Thumbing one's nose at science

| Hiska Bakker

At the heart of the campus, a church tower stands halfway submerged in water. It is an art installation designed by Wim T. Schippers. His design for ‘The Tower of Drienerloo’ consisted of four elements: a church steeple, a spirelet, postcards distributed via bookshops and Tourist Information Centres and ‘the spreading of false stories regarding the origin of the thing.’

Photo by: RIKKERT HARINK

He called his project ‘the thing.’ Schippers loathes intellectual swagger. Defiant, anti-authoritarian, original and versatile: songwriter, playwright, radio and TV maker, presenter of the Nationale Wetenschapsquiz and Zomergasten, the voice of Ernie and Kermit on the Dutch version of Sesame Street...

The campus is home to many pieces of modern art. That is all due to the one-percent scheme: one percent of the construction cost of new government buildings was reserved for art. That scheme was introduced after the end of the Second World War to create more work for artists. After all, the years of crisis and war had left many of them living in a state of destitution. Generally speaking, such art had to be affixed on the in- or outside of a building, such as a mural or a relief on a façade. When Twente Technical College was established in 1961, it started out with plenty of land but no buildings. An exception was made to allow the TTC to use the scheme to purchase art that was placed in the vicinity of new buildings. That was why five artists were invited to submit their designs for the space around de Vrijhof in 1978. Schippers was one of those lucky few. His initial idea was to throw the pond in front of the building full of kale. His partner - who possessed more business sense than Schippers - put a stop to that: non-conformism is a fine ideal, but at times one has no choice but to accept the reality of rules and criteria. Schippers then came up with the idea for the submerged steeple. Much to his surprise, a vast majority of staff and students voted for his design - including his suggestion that false stories about the tower had to spread. Was there an entire farming village hidden under the water?

Deliberately spreading falsehoods in an environment where scientists do their best to disprove false theories or conclusively demonstrate the veracity of their hypotheses - how is that for provocation? After all, the campus is generally governed by common sense. In a way, Schippers’ intent to sow misinformation was him thumbing his nose at science.

Does the submerged church tower make a mockery of religion? Schippers never talked about that. Religious faith simply has no place in his absurdist universe. Nevertheless, I interpret his church steeple as a symbol of a different kind of meaning, other than the scientific variety. A reference to religion also has its place on campus, whether it be a church steeple or a minaret.

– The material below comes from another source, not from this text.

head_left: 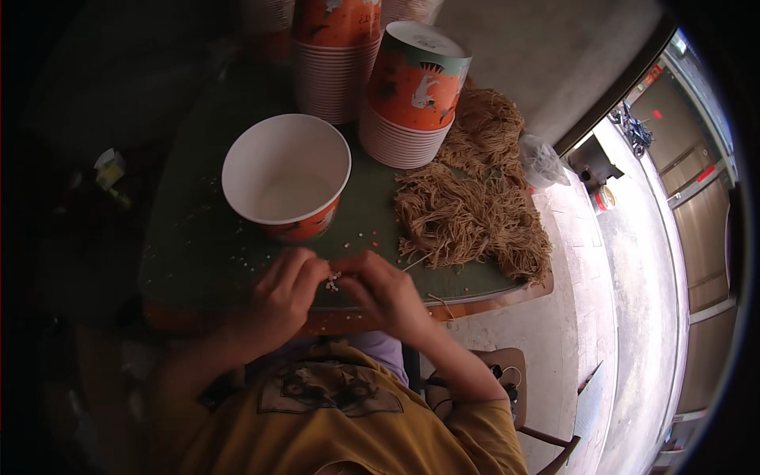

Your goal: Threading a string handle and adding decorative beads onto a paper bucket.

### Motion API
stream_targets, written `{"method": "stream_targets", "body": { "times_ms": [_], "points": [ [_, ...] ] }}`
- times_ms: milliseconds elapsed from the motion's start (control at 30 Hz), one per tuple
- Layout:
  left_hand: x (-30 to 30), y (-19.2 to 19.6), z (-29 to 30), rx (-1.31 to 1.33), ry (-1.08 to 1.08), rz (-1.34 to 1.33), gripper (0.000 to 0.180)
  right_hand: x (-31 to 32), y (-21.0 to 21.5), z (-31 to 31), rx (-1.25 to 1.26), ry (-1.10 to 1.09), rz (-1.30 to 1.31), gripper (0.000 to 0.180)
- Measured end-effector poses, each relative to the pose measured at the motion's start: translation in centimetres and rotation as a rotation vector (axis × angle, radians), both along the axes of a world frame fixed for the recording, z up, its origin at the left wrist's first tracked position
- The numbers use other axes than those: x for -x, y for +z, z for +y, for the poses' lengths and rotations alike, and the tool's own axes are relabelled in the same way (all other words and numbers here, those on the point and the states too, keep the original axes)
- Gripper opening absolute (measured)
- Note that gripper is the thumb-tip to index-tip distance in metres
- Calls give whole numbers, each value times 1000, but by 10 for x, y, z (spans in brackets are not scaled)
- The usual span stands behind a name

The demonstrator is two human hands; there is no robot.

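Fingers of the left hand [286,286] pinch a small pale cluster [333,282] at the worktop's [370,198] six o'clock edge; the right hand [381,286] curls close beside it, its exact grip impossible to tell. Coloured specks [347,245] lie just beyond. From the hands, tan yarn bundles [475,222] sit at two o'clock, an open paper bucket [273,170] at eleven, inverted bucket stacks [416,99] at twelve and one.

Stacked tubs [416,91] at upper centre are orange with white figures; the open tub [286,174] is white inside. The worktop [374,207] is dark green, the yarn [475,215] right of centre tan, the shirt [340,435] below mustard.
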State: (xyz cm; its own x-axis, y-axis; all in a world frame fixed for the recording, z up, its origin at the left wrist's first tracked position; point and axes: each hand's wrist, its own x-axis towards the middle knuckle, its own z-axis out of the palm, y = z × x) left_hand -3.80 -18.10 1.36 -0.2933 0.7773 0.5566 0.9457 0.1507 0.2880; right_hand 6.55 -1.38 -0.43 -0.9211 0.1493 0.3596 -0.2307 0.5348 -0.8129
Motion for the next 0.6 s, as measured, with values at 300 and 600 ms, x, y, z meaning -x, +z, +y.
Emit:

Schippers would later talk about the official unveiling in 1979. To the dismay of the many fancy guests in attendance, an unknown man with a foaming mouth began ranting about how the tower wasn't art and Schippers was a third-rate artist at best. Schippers claimed he had hired the man himself: an actor tasked with shaking up the proceedings. Nobody could confirm for me that this event had actually happened. Is it just another one of the falsehoods that Schippers is so keen to make the world believe in?


Hiska Bakker is a historian, journalist and a presenter at Studium Generale.